## Task description
The reply to the records below should contain exactly the lines from the line with "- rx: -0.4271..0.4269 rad" through the line with "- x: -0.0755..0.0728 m", and nothing besides.

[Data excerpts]

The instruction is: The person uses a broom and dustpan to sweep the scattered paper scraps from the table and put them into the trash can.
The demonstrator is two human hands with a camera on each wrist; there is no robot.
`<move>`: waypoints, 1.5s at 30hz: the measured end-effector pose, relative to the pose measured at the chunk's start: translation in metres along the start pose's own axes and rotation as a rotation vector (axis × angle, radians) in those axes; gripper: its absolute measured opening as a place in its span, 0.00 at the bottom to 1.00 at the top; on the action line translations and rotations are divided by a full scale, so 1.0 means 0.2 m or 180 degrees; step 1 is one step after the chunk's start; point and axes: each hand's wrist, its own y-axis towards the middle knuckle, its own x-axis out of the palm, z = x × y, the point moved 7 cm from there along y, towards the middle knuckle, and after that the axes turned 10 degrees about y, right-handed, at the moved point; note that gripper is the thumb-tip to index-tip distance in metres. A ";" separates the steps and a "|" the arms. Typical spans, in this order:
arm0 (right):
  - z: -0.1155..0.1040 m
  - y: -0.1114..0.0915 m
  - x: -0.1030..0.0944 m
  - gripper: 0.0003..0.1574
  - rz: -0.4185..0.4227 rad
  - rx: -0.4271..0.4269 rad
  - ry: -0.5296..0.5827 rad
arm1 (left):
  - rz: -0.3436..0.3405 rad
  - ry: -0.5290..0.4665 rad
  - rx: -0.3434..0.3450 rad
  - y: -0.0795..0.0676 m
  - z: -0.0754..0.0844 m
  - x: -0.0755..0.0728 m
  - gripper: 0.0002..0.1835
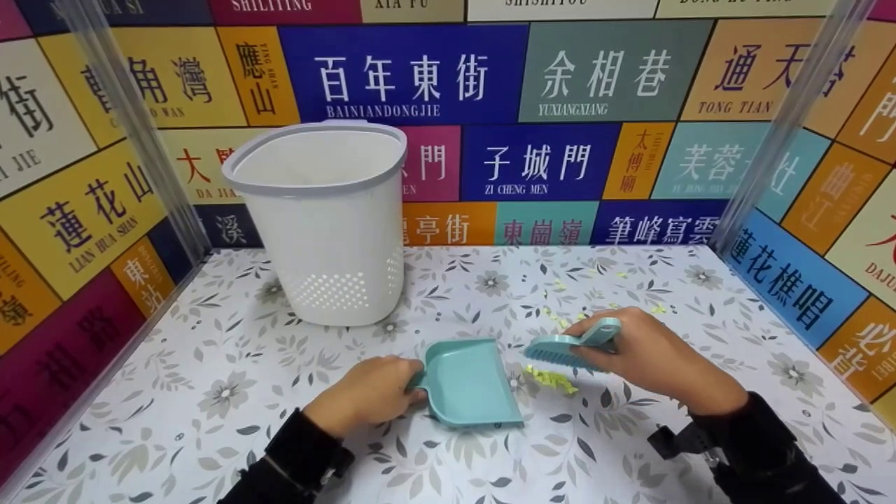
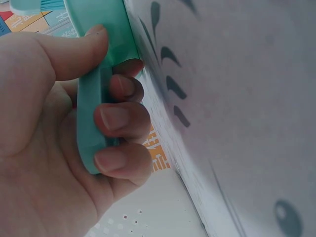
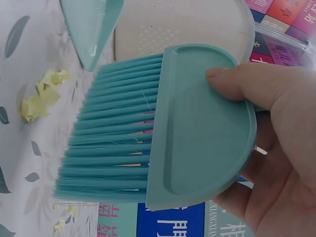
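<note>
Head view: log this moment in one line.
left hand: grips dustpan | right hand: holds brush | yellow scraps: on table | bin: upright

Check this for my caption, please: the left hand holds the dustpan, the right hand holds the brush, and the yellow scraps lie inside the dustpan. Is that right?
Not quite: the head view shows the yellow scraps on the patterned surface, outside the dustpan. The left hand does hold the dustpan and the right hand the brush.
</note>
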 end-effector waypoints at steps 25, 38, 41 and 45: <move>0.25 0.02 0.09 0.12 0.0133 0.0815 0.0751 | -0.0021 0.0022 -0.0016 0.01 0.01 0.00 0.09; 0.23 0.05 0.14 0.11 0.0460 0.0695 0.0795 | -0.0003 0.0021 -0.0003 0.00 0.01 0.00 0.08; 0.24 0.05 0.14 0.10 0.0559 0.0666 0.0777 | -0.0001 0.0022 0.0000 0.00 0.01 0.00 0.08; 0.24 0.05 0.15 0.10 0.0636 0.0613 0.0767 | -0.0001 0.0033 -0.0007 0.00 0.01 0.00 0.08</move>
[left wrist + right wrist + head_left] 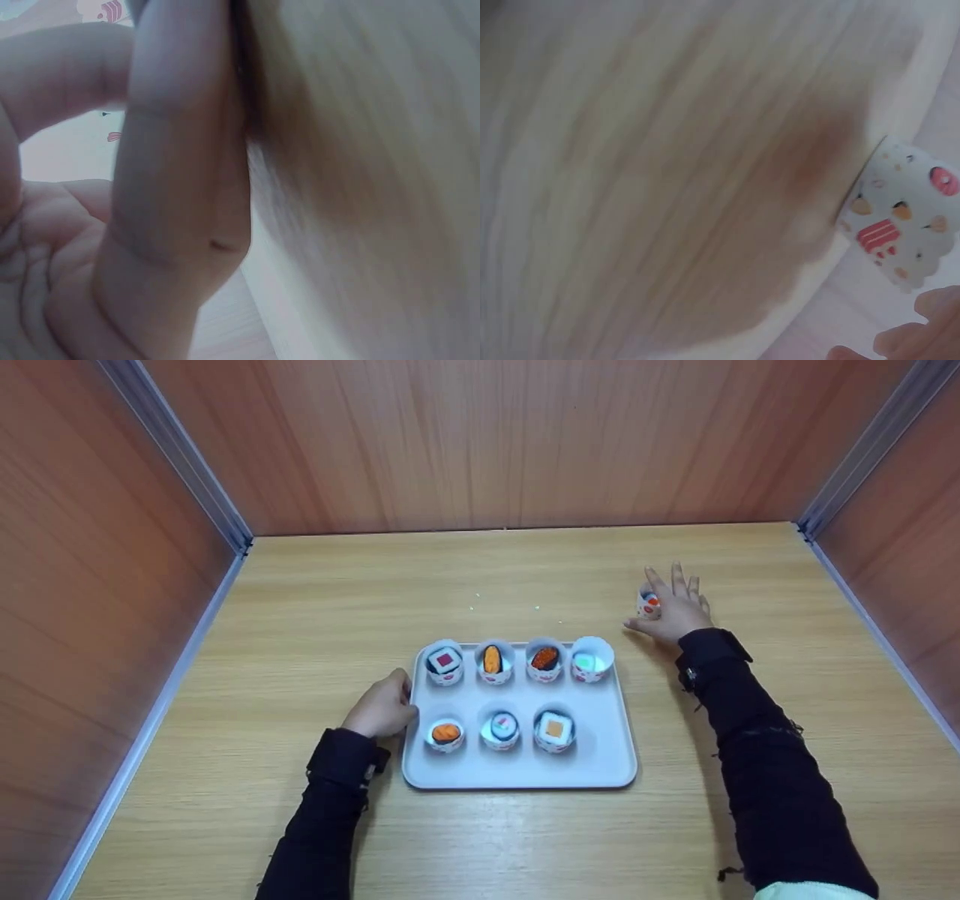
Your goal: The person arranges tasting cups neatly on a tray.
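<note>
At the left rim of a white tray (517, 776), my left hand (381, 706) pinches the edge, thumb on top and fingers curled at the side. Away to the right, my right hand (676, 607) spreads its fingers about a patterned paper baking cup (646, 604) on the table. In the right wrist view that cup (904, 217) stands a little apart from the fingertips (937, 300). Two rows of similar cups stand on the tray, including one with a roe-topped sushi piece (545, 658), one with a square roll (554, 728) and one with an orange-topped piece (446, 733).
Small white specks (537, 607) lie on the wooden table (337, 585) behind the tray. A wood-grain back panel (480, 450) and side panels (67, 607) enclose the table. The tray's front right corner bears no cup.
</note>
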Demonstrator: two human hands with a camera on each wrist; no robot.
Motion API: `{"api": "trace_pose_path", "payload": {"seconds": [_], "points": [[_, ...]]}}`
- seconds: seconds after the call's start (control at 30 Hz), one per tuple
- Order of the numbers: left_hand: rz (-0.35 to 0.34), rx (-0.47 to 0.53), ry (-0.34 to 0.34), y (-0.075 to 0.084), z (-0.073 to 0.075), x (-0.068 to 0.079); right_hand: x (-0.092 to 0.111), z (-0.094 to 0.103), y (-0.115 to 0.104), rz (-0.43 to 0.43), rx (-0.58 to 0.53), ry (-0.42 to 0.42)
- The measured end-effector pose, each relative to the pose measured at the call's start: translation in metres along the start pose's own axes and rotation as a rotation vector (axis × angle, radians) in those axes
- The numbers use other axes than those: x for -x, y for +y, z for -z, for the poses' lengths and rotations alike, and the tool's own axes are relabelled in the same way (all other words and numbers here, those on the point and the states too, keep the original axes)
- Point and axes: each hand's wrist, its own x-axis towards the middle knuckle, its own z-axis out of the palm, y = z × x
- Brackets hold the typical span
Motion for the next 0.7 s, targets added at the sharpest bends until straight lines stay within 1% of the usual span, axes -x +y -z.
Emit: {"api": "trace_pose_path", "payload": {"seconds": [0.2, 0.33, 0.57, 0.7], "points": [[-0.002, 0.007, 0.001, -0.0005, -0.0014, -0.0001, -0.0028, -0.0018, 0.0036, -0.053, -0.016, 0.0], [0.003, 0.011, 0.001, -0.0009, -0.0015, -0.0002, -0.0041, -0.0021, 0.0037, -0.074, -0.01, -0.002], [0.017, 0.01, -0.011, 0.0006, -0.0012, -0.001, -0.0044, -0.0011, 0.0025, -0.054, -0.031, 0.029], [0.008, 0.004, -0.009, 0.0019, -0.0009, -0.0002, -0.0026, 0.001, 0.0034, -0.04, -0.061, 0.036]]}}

## Completed exercise
  - rx: -0.4271..0.4269 rad
  - ry: -0.5296..0.5827 rad
arm1 (left):
  - rz: -0.3436..0.3405 rad
  - ry: -0.5290..0.4665 rad
  - rx: -0.3434..0.3450 rad
  - y: -0.0795..0.0676 m
  - z: -0.0754..0.0844 m
  - x: -0.0755..0.0728 m

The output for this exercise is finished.